Cancel PG query if stuck at refreshing configuration (#12717)

## Problem While configuring or reconfiguring PG due to PageServer movements, it's possible PG may get stuck if PageServer is moved around after fetching the spec from StorageController. ## Summary of changes To fix this issue, this PR introduces two changes: 1. Fail the PG query directly if the query cannot request configuration for certain number of times. 2. Introduce a new state `RefreshConfiguration` in compute tools to differentiate it from `RefreshConfigurationPending`. If compute tool is already in `RefreshConfiguration` state, then it will not accept new request configuration requests. ## How is this tested? Chaos testing. Co-authored-by: Chen Luo <chen.luo@databricks.com>
2025-12-22 21:59:59 +00:00 · 2025-07-24 19:01:59 -05:00
parent 512210bb5a
commit b623fbae0c
8 changed files with 542 additions and 55 deletions
--- a/pgxn/neon/libpagestore.c
+++ b/pgxn/neon/libpagestore.c
@@ -89,6 +89,8 @@ static int pageserver_response_log_timeout = 10000;
 static int pageserver_response_disconnect_timeout = 150000;

 static int	conf_refresh_reconnect_attempt_threshold = 16;
+// Hadron: timeout for refresh errors (1 minute)
+static uint64 	kRefreshErrorTimeoutUSec = 1 * USECS_PER_MINUTE;

 typedef struct
 {
@@ -1046,14 +1048,22 @@ pageserver_disconnect_shard(shardno_t shard_no)

 extern int hadron_extension_server_port;

-static void
+// The timestamp (usec) of the first error that occurred while trying to refresh the configuration.
+// Will be reset to 0 after a successful refresh.
+static uint64 first_recorded_refresh_error_usec = 0;
+
+// Request compute_ctl to refresh the configuration.
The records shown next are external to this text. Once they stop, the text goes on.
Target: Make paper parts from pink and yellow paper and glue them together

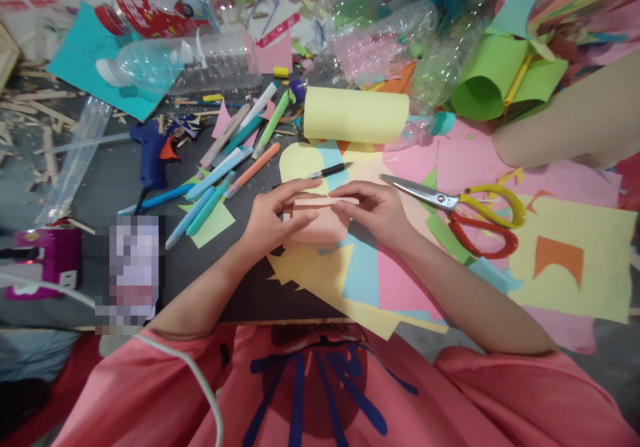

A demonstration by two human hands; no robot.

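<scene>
Above the dark table [255, 300], left grip [270, 217] and right grip [381, 212] pinch pink paper [320, 225] between them.

Central peach paper [320, 228]: matt, smooth. From it, at 3 o'clock, scissors [445, 200]: glossy metal blades, smooth plastic handles; at 1, yellow tube [356, 115]: matt paper; at 11, clear bottle [215, 63]: glossy, ridged plastic; at 10, glue gun [151, 157]: smooth plastic, and wood slivers [49, 153]: rough, dull; at 6, shirt [425, 413]: matt cloth.
</scene>
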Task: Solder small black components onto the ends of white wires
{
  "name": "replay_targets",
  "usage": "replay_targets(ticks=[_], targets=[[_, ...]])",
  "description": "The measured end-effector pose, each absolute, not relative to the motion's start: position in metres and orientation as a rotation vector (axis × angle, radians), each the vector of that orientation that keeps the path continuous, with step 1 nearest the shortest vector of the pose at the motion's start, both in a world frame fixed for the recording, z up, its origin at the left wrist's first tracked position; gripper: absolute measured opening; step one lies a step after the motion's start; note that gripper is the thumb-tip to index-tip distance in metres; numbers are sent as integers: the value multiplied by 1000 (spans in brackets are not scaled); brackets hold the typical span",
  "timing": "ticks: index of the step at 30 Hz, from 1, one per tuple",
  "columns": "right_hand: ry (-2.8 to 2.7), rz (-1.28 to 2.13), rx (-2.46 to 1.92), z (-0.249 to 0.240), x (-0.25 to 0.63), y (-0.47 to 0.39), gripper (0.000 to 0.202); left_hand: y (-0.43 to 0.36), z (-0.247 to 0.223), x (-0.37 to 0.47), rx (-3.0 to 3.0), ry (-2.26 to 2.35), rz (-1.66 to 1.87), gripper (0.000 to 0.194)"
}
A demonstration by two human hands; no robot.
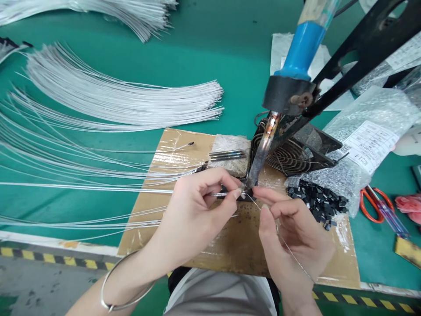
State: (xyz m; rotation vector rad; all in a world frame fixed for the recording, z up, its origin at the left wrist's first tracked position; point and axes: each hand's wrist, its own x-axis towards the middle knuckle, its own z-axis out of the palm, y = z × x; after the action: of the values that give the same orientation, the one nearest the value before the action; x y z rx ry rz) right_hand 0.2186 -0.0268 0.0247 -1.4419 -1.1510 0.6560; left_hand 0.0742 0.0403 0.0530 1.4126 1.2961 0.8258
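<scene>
My left hand (194, 206) pinches the end of a thin white wire (98, 189) that runs in from the left. The wire's tip meets the point of a fixed soldering iron (263, 153) with a blue handle (304, 44), held in a black stand (355, 66). Just right of the tip, my right hand (289, 237) pinches a fine strand of solder wire (289, 250) that trails down over the palm. Both hands work over a taped cardboard sheet (230, 250). A small dark part sits at the iron's tip, mostly hidden by my fingers.
Bundles of white wires (115, 96) fan across the green table (213, 48). A pile of small black parts (315, 202) spills from a plastic bag (365, 145). Finished wire ends lie on a pad (230, 154). Red-handled scissors (371, 204) lie at the right. A black fan (292, 153) stands behind the iron.
</scene>
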Motion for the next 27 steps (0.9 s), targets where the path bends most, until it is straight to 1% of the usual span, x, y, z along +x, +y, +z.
replay_targets(ticks=[20,27], targets=[[-1156,656,-1455,26,219,-26,18,40,49,77,1401,1272,843,12],[-1169,656,-1434,25,221,-27,18,40,54,75,1414,1278,826,13]])
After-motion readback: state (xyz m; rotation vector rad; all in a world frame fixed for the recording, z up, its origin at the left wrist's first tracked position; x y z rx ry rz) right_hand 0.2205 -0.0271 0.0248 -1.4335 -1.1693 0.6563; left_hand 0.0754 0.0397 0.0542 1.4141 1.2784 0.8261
This operation may fail, e.g., if the compute_ctl
+// is already in the configuration state. The function returns true if the caller needs to cancel the
+// current query to avoid dead/live lock.
+static bool
 hadron_request_configuration_refresh() {
 	static CURL	   *handle = NULL;
 	CURLcode	res;
 	char	   *compute_ctl_url;
+	bool cancel_query = false;

 	if (!lakebase_mode)
-		return;
+		return false;

 	if (handle == NULL)
 	{
@@ -1073,9 +1083,40 @@ hadron_request_configuration_refresh() {
 	curl_easy_setopt(handle, CURLOPT_URL, compute_ctl_url);

 	res = curl_easy_perform(handle);
-	if (res != CURLE_OK)
+	if (res != CURLE_OK )
 	{
-		elog(WARNING, "compute_ctl refresh_configuration request failed: %s\n", curl_easy_strerror(res));
+		elog(WARNING, "refresh_configuration request failed: %s\n", curl_easy_strerror(res));
+	}
+	else
+	{
+		long http_code = 0;
+		curl_easy_getinfo(handle, CURLINFO_RESPONSE_CODE, &http_code);
+		if ( res != CURLE_OK )
+		{
+			elog(WARNING, "compute_ctl refresh_configuration request getinfo failed: %s\n", curl_easy_strerror(res));
+		}
+		else
+		{
+			elog(LOG, "compute_ctl refresh_configuration got HTTP response: %ld\n", http_code);
+			if( http_code == 200 )
+			{
+				first_recorded_refresh_error_usec = 0;
+			}
+			else
+			{
+				if (first_recorded_refresh_error_usec == 0)
+				{
+					first_recorded_refresh_error_usec = GetCurrentTimestamp();
+				}
+				else if(GetCurrentTimestamp() - first_recorded_refresh_error_usec > kRefreshErrorTimeoutUSec)
+				{
+					{
+						first_recorded_refresh_error_usec = 0;
+						cancel_query = true;
+					}
+				}
+			}
+		}
 	}

 	// In regular Postgres usage, it is not necessary to manually free memory allocated by palloc (psprintf) because
@@ -1086,6 +1127,7 @@ hadron_request_configuration_refresh() {
 	{
 		pfree(compute_ctl_url);
 	}
+	return cancel_query;
 }
 // END HADRON

@@ -1123,8 +1165,10 @@ pageserver_send(shardno_t shard_no, NeonRequest *request)
 		while (!pageserver_connect(shard_no, shard->n_reconnect_attempts < max_reconnect_attempts ? LOG : ERROR))
 		{
 			shard->n_reconnect_attempts += 1;
-			if (shard->n_reconnect_attempts > conf_refresh_reconnect_attempt_threshold) {
-				hadron_request_configuration_refresh();
+			if (shard->n_reconnect_attempts > conf_refresh_reconnect_attempt_threshold
+				&& hadron_request_configuration_refresh() )
+			{
+				neon_shard_log(shard_no, ERROR, "request failed too many times, cancelling query");
 			}
 		}
 		shard->n_reconnect_attempts = 0;
@@ -1338,6 +1382,16 @@ pageserver_try_receive(shardno_t shard_no)
 		neon_shard_log(shard_no, ERROR, "pageserver_receive disconnect: unexpected PQgetCopyData return value: %d", rc);
 	}

+	/*
+	 * Always poke compute_ctl to request a configuration refresh if we have issues receiving data from pageservers after
+	 * successfully connecting to it. It could be an indication that we are connecting to the wrong pageservers (e.g. PS
+	 * is in secondary mode or otherwise refuses to respond our request).
+	 */
+	if ( rc < 0 && hadron_request_configuration_refresh() )
+	{
+		neon_shard_log(shard_no, ERROR, "refresh_configuration request failed, cancelling query");
+	}
+
 	shard->nresponses_received++;
 	return (NeonResponse *) resp;
 }